- Exercise brief
Copy out every line from the records that includes "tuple".

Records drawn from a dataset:
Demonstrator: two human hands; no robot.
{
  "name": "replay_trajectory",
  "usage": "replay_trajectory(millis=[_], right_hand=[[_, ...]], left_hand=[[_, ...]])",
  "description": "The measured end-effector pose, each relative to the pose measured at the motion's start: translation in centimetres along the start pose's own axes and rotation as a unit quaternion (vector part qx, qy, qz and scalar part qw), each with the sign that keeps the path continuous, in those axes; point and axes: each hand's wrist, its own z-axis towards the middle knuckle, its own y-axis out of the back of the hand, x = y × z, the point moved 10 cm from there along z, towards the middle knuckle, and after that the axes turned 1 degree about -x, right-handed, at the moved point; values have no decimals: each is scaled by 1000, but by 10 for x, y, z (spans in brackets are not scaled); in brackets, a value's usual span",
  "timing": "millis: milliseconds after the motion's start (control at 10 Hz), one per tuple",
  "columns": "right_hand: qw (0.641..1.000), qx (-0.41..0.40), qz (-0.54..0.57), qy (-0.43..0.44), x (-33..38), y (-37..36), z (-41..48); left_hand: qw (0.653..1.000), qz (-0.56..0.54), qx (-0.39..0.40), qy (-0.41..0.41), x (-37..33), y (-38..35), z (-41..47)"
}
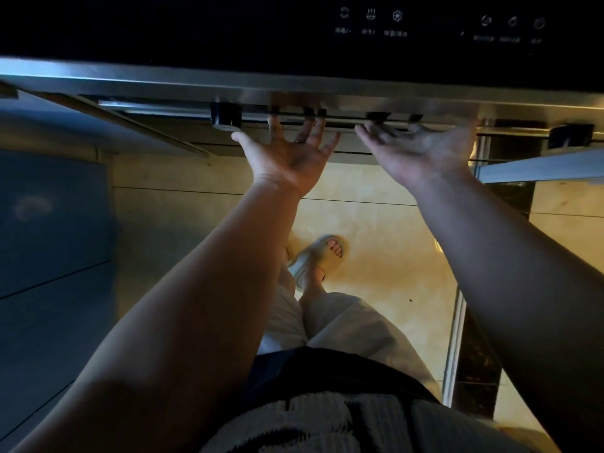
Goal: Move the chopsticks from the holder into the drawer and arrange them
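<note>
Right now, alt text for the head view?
Both bare hands, left hand and right hand, reach palms-up, fingers spread, to the steel handle bar of a dark-fronted appliance drawer. No chopsticks or holder visible.

- One view only, worn on the head, so no second view shares the scene.
- It looks steeply down along the person's own body to the tiled floor and a sandalled foot.
- It faces forward too: the dark control panel fills the top edge, its steel lower edge just below.
- Close in: both forearms stretch from the bottom corners up to that edge.
- Wide-angle, straight lines bow.
</note>
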Motion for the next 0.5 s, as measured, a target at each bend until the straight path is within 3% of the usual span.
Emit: replay_trajectory(millis=[400,500], right_hand=[[998,11,-62,-8,-9,12,-18],[983,7,-183,-14,-13,18,-38]], left_hand=[[993,87,-71,27,11,27,-11],[947,304,-101,11,8,38,-35]])
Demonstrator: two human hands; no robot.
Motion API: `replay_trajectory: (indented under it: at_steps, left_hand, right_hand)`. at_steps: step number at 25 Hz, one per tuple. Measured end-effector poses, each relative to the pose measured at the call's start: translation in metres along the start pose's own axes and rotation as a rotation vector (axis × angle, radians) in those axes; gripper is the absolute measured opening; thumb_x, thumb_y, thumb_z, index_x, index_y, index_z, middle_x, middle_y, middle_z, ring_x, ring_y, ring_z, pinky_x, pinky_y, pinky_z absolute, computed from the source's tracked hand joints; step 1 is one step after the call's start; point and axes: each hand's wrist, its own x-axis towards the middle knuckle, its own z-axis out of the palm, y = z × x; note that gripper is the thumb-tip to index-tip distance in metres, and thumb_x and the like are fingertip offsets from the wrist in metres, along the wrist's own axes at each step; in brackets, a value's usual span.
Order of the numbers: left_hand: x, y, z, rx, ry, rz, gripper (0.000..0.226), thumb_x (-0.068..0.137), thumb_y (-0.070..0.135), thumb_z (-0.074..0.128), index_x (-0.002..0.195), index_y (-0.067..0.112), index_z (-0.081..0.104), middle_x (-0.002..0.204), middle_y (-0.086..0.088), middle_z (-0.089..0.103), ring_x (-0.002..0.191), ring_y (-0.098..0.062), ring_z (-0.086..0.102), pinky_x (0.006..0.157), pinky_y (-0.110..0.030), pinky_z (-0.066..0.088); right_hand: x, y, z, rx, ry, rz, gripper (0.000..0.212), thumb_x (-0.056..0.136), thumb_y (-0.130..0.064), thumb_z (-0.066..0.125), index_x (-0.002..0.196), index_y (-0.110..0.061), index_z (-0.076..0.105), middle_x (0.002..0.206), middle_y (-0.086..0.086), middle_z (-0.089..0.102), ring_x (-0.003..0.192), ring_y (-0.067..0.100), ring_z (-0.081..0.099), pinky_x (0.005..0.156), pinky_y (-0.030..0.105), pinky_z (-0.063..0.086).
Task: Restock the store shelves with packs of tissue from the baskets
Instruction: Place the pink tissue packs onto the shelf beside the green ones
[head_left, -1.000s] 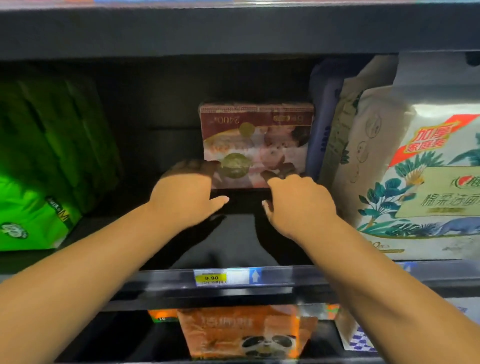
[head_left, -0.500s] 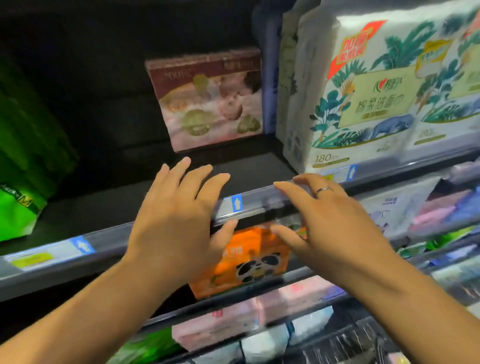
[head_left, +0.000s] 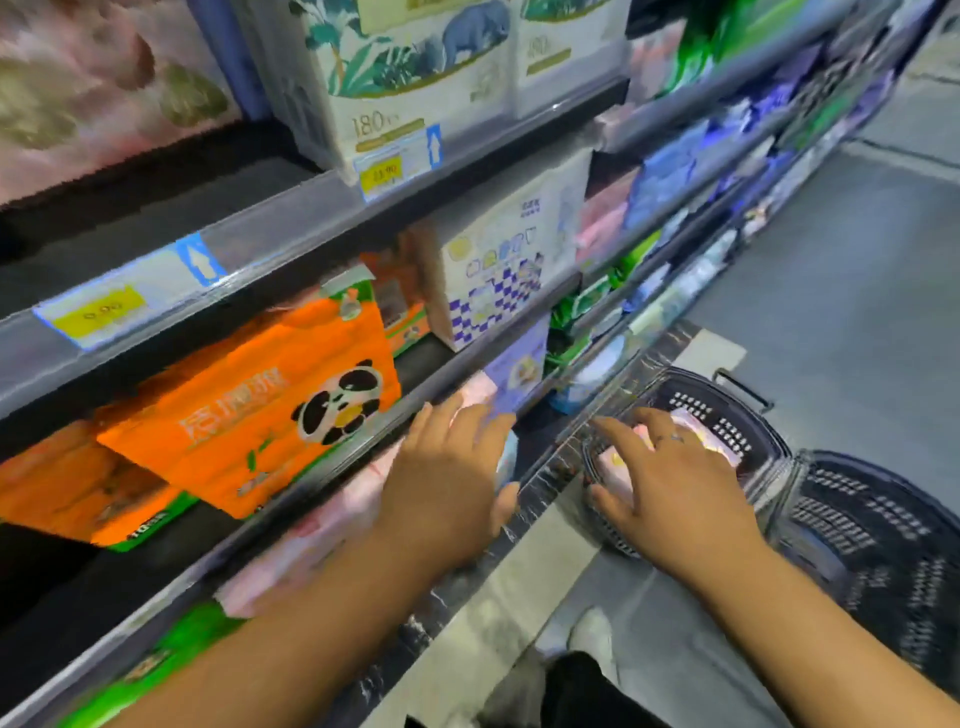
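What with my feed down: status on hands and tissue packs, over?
Left hand open, empty. Right hand open, over the black basket. Pink tissue pack in basket, not yet gripped. Nothing in the way.

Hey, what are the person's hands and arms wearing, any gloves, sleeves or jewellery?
No sleeves, gloves or watches show. The left hand wears nothing visible; the right hand has a thin ring on one finger.

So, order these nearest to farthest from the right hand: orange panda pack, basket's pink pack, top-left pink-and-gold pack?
1. Pink pack, in the basket, by the right hand.
2. Orange panda pack, on a shelf, left.
3. Pink-and-gold pack, shelf above, far left.
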Motion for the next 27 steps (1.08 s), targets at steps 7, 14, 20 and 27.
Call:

- Solved exercise
  "timing": "millis: milliseconds after the motion's start (control at 10 Hz), one per tuple",
Motion API: `replay_trajectory: (indented under it: at_steps, left_hand, right_hand)`. at_steps: step number at 25 Hz, one per tuple. Measured end-effector poses, each relative to the pose measured at the call's start: translation in metres along the start pose's own axes and rotation as a rotation vector (axis × angle, radians) in those axes; gripper is the absolute measured opening; thumb_x, thumb_y, thumb_z, index_x, index_y, index_z, middle_x, middle_y, middle_z, ring_x, ring_y, ring_z, pinky_x, pinky_y, pinky_z absolute, computed from the source's tracked hand joints; step 1 is one step after the call's start; point and axes: each hand's wrist, its own x-axis towards the middle knuckle, its own z-axis out of the palm, y = z × x; note that gripper is the thumb-tip to index-tip distance in metres, and thumb_x and the like are fingertip offsets from the wrist in metres, along the wrist's own axes at each step; in brackets, a value's usual span.

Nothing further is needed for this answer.